South Africa


KwaZulu-Natal: Old kid on block back with a vengeance

KwaZulu-Natal: Old kid on block back with a vengeance
Voters line up at Ngwoneni Primary School voting station in Engonweni, Ndwedwe, in KwaZulu-Natal on 8 May 2019. (Photo: Aisha Abdool Karim)

One thing is clear in the heavily contested province of KwaZulu-Natal — the ANC had better watch out for its old rival, the IFP, which has reclaimed its position as the main opposition, putting in a particularly strong showing in the northern region.

With 16.34% of the provincial vote in the 2019 elections — up from 10.86% in 2014 — the Inkatha Freedom Party (IFP) has regained ground in KwaZulu-Natal and emerged as the main opposition party to the ANC.

The performance is all the more impressive when one considers that the IFP, which won the most votes in the province in 1999, with 41.90% of the vote, had been on the wane since the 2004 poll, when it notched up 36.82%.

Despite its comeback, the IFP did not see the most growth in KwaZulu-Natal in 2019. That award went to the EFF, which gained just under 8% more votes since the previous national election.

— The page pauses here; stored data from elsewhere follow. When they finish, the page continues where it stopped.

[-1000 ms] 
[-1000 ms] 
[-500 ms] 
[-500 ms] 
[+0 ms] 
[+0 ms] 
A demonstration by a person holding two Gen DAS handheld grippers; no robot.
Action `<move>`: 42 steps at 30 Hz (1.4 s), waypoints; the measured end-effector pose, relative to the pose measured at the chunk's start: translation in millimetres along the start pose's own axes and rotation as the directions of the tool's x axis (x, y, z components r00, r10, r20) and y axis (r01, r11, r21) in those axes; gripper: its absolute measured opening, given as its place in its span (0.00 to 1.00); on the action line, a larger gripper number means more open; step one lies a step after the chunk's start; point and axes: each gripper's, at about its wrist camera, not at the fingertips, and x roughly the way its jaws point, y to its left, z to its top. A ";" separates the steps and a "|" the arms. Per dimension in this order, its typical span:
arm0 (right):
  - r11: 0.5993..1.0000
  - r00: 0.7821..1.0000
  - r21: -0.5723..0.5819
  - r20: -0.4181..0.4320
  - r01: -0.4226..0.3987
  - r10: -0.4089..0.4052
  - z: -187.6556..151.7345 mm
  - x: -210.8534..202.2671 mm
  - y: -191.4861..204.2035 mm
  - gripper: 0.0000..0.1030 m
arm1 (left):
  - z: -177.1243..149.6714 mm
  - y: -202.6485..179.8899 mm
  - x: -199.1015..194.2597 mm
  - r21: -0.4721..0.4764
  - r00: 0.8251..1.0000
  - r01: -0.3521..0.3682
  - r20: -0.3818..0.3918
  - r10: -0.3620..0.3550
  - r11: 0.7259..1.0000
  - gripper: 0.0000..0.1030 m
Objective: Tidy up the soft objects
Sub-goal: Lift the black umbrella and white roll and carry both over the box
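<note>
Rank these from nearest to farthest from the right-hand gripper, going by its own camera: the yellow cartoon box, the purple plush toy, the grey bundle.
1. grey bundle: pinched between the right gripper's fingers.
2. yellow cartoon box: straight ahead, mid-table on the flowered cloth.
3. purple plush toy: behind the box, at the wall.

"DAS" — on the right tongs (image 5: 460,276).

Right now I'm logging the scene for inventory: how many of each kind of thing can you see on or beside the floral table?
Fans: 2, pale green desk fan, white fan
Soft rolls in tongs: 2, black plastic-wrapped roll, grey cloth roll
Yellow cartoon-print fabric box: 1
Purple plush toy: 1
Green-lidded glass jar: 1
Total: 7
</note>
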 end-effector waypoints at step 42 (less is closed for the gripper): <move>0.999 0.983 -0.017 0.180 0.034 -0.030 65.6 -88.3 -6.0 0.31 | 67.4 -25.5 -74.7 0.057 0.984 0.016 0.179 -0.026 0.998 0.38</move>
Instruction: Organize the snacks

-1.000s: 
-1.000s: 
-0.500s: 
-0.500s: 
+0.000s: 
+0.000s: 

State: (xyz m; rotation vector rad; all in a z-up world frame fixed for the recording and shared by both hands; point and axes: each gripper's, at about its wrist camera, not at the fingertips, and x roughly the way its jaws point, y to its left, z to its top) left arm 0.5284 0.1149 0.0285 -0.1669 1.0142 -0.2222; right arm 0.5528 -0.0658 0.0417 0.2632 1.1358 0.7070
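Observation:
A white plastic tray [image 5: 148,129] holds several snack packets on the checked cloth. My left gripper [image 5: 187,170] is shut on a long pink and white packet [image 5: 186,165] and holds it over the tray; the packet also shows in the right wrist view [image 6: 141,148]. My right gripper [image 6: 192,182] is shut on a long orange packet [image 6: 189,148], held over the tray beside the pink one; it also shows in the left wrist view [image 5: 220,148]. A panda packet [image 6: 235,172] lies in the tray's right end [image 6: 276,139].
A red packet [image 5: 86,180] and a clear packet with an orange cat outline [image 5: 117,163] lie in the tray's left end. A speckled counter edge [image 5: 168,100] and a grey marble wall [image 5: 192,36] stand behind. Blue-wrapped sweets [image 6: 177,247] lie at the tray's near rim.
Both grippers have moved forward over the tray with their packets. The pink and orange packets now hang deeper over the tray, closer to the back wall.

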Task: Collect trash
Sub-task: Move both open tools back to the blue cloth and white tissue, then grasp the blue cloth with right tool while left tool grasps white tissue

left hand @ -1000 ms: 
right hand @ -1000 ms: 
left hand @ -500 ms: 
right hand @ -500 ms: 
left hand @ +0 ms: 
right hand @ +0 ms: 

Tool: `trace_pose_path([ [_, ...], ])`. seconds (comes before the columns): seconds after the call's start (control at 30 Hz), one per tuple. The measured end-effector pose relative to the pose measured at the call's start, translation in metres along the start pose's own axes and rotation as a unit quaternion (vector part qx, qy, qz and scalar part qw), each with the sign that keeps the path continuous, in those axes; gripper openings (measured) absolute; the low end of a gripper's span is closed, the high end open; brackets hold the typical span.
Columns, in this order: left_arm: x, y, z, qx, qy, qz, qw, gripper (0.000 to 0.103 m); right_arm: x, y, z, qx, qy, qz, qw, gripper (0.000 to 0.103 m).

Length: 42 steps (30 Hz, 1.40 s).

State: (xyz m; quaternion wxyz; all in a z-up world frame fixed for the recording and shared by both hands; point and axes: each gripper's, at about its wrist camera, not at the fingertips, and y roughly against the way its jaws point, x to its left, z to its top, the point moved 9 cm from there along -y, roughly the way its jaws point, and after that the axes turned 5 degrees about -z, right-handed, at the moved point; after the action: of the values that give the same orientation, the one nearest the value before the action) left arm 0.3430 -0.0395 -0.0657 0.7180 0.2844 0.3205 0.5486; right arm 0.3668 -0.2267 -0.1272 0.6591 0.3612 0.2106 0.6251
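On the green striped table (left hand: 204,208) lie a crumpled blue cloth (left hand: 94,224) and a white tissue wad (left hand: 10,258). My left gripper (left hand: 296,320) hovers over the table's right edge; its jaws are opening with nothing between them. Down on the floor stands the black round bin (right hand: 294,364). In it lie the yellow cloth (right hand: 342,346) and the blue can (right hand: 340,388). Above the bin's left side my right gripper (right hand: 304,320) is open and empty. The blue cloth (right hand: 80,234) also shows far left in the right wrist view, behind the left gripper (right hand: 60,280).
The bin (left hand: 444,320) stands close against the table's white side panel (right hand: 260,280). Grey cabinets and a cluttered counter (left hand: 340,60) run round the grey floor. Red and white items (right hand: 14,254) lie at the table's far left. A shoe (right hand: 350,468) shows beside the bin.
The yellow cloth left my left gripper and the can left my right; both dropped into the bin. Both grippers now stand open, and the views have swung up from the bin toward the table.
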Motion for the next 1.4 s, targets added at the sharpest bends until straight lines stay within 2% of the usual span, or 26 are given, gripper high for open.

The IFP, however, managed to regain traction in Northern KwaZulu-Natal, snagging seven local municipalities across the Umzinyathi, King Cetshwayo, Zululand and Umkhanyakude districts.

This is the first time since the 2009 general election that the IFP managed to regain this region.

The reason people have put trust in the IFP is because the leadership of the IFP has integrity and is honest,” IFP national secretary General Velenkosini Hlabisa told Daily Maverick.

When the IFP is given an opportunity, the resources of the state do not get wasted through corruption.”

KwaZulu-Natal was marked as a high-risk area for election violence and the election campaign was marred by various service delivery protests, particularly in the Alfred Duma local municipality in uThukela district. While the province continued to recover from devastating floods which claimed the lives of 70 people, there was also an ongoing municipal workers’ strike in Ethekwini up until 7 May 2019, the day before the national elections.

Even on election day, Ethekwini still bore the remnants of protest action in the city with rubbish strewn across the metro. In the end, the district had a 69.72% voter turnout, an 8.4% drop since 2014.

Reservoir Hills, in Ethekwini, was hit hard by the floods, which occurred in late April. It also saw residents from informal settlements taking to the streets to protest against the lack of housing and poor service delivery.

Hillview Primary School voting station, in Reservoir Hills, was the only station in the area where most people voted for the ANC, the party taking 61.5% of the vote.

Both the IFP and ANC saw a correlation between low voter turnout, voter discontent and the increasing frequency of service delivery protests in the province.

In the Ulundi local municipality, the IFP’s main stronghold, a protest broke out on election day near the Ekujulukeni voting station. Protesters reportedly blockaded the roads to prevent IEC officials from accessing the voting station and threw rocks at police vehicles. The voter turnout was just above 32%.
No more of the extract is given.